Suppose that $X$ and $Y$ are independent exponential rv's, with densities $ae^{-au}$ and $be^{-bu}$, $u > 0$, respectively. For any $0 < x < 1$ and $s > 0$, $$ {\rm P}(\min (X,s) \le xs) = {\rm P}(X \le xs) = 1 - e^{ - axs} . $$ For any $0 < x < 1$, by the law of total probability (conditioning on $Y$) $$ {\rm P}\bigg(\frac{{\min (X,Y)}}{Y} \le x \bigg) = \int_0^\infty {{\rm P}\bigg(\frac{{\min (X,s)}}{s} \le x \bigg)be^{ - bs} \,ds} = \int_0^\infty {{\rm P}(\min (X,s) \le xs)be^{ - bs} \,ds} , $$ hence $$ {\rm P}\bigg(\frac{{\min (X,Y)}}{Y} \le x \bigg) = \int_0^\infty {(1 - e^{ - axs} )be^{ - bs} du} = 1 - b\int_0^\infty {e^{ - (ax + b)s} ds} = 1 - \frac{b}{{ax + b}}. $$ The probability density function is obtained by differentiating the right-hand side.
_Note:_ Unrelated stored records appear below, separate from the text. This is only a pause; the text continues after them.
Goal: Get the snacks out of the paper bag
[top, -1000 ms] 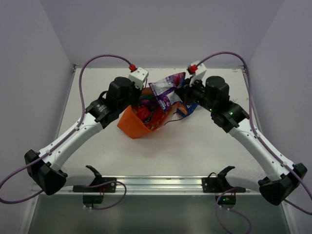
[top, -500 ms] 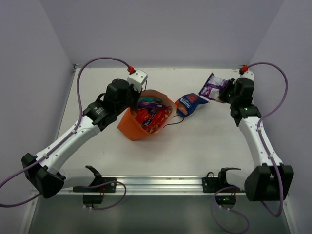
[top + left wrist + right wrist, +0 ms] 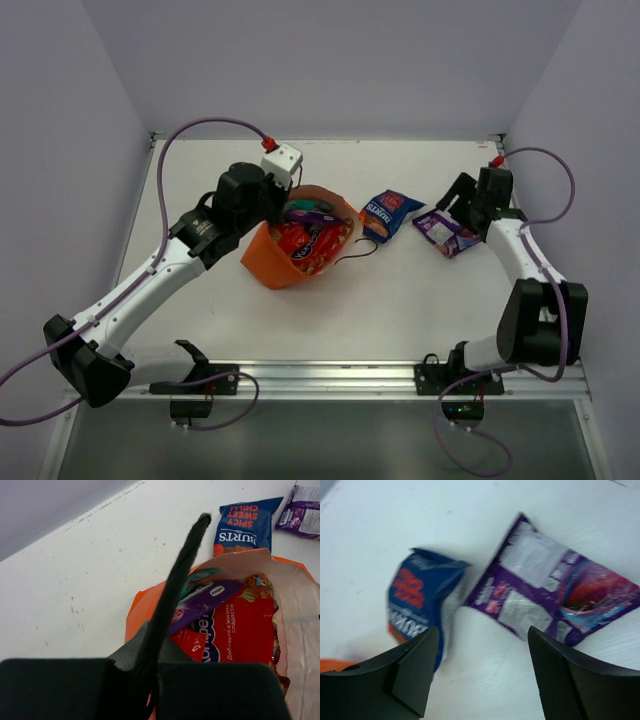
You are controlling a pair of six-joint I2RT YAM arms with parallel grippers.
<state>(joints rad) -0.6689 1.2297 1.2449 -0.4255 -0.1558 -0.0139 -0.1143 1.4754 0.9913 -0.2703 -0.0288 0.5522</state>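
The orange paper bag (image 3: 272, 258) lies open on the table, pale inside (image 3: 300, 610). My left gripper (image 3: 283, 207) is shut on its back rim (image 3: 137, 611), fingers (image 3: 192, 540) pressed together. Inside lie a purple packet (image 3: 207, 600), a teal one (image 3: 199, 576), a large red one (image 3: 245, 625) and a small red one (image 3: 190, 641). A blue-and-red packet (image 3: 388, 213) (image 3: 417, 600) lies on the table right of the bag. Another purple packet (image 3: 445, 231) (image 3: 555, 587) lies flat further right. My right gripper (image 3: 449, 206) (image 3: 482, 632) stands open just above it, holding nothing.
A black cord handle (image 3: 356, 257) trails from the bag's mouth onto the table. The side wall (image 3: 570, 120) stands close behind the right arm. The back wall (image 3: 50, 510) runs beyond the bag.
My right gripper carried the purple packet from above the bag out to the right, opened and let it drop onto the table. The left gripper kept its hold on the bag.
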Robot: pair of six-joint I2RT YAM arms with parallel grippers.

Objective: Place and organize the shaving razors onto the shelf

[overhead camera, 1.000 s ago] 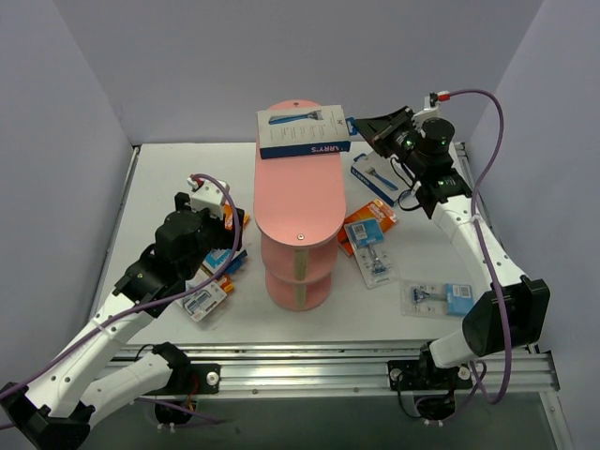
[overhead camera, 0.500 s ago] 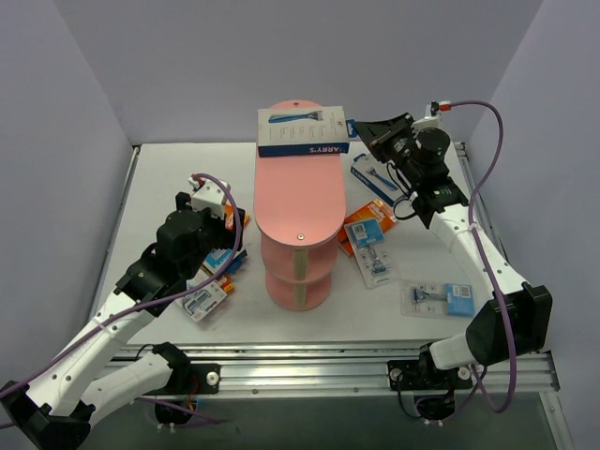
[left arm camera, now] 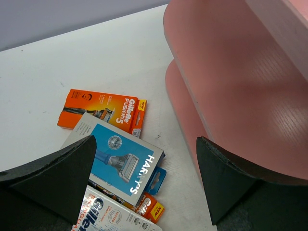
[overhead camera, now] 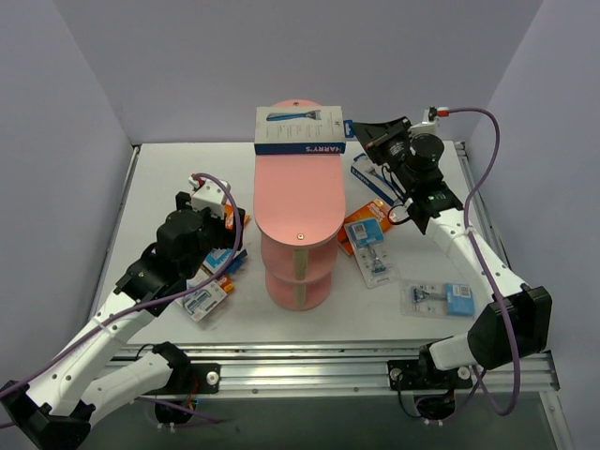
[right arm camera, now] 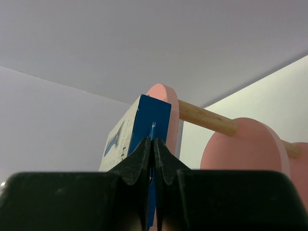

EDIT (thanks to user11867's comment below): The ratio, call it $R$, has positive mass at $x=1$; hence, the density of $R$ on $(0,1)$ does not integrate to $1$. Specifically, the density $f_R$ of $R$ on $(0,1)$ is given by $$ f_R (x) = \frac{d}{{dx}}\bigg(1 - \frac{b}{{ax + b}}\bigg) = \frac{{ab}}{{(ax + b)^2 }},\;\; 0 < x <1. $$ It holds $$ \int_0^1 {f_R (x)\,dx} = \bigg(1 - \frac{b}{{ax + b}}\bigg) \bigg|_0^1 = 1 - \frac{b}{{a + b}} , $$ which is less than $1$. This implies that ${\rm P}(R=1)=b/(a+b)$. Indeed, $$ {\rm P}(R=1)={\rm P}(\min (X,Y) = Y) = {\rm P}(Y \le X), $$ and so, by the law of total probability (conditioning on $X$) $$ {\rm P}(R=1) = \int_0^\infty {P(Y \le u)ae^{ - au}\, du} = \int_0^\infty {(1 - e^{ - bu} )ae^{ - au} \,du} = 1 - a\int_0^\infty {e^{ - (a + b)u} \,du} = 1 - \frac{a}{{a + b}} = \frac{b}{{a + b}}. $$

To summarize: The ratio $R$ is a random variable supported on $[0,1]$. It has distribution function $F_R$ given by $$ F_R (x) = 1 - \frac{b}{{ax + b}}, \;\; 0 \leq x < 1, $$ and $$ F_R (1) = 1. $$ Thus $F_R$ has jump discontinuity at $x=1$: $$ F_R (1) - \mathop {\lim }\limits_{x \to 1^ - } F_R (x) = 1 - \mathop {\lim }\limits_{x \to 1^ - } \bigg(1 - \frac{b}{{ax + b}}\bigg) = \frac{b}{{a + b}}, $$ which is the probability ${\rm P}(R=1)$. In particular, the density function of $R$ exists only for $x < 1$; it is given by $$ f_R (x) = \frac{{ab}}{{(ax + b)^2 }},\;\; 0 < x < 1. $$

EDIT 2: The result $$ F_R (x) = 1 - \frac{b}{{ax + b}}, \;\; 0 \leq x < 1, $$ can be easily confirmed using Monte Carlo simulations, using the fact that an exponential random variable with density function $\lambda e^{-\lambda x}$, $x > 0$, can be generated as $-\ln(U)/\lambda$, where $U$ is a uniform$(0,1)$ random variable. (Indeed, it is straightforward to check that ${\rm P}(-\ln(U)/\lambda \leq x) = 1-e^{-\lambda x}$, for any $x > 0$.) Let $\hat F_R (x)$, for $0 < x < 1$ fixed, denote the Monte Carlo approximation for $F_R (x)$. The following results were obtained (using $N=10^7$ repetitions for each approximation; better approximations can be obtained by increasing $N$):

1) $a=0.8$, $b=1.34$, $x=0.53$. $\hat F_R (x) = 0.2401641$, $F_R (x) = 0.2403628...$;

2) $a=3.2$, $b=0.85$, $x=0.28$. $\hat F_R (x) = 0.5135828$, $F_R (x) = 0.5131729...$;

3) $a=2.4$, $b=5.18$, $x=0.21$. $\hat F_R (x) = 0.0885315$, $F_R (x) = 0.0886699...$;

4) $a=0.47$, $b=0.92$, $x=0.81$. $\hat F_R (x) = 0.2926322$, $F_R (x) = 0.2926885...$.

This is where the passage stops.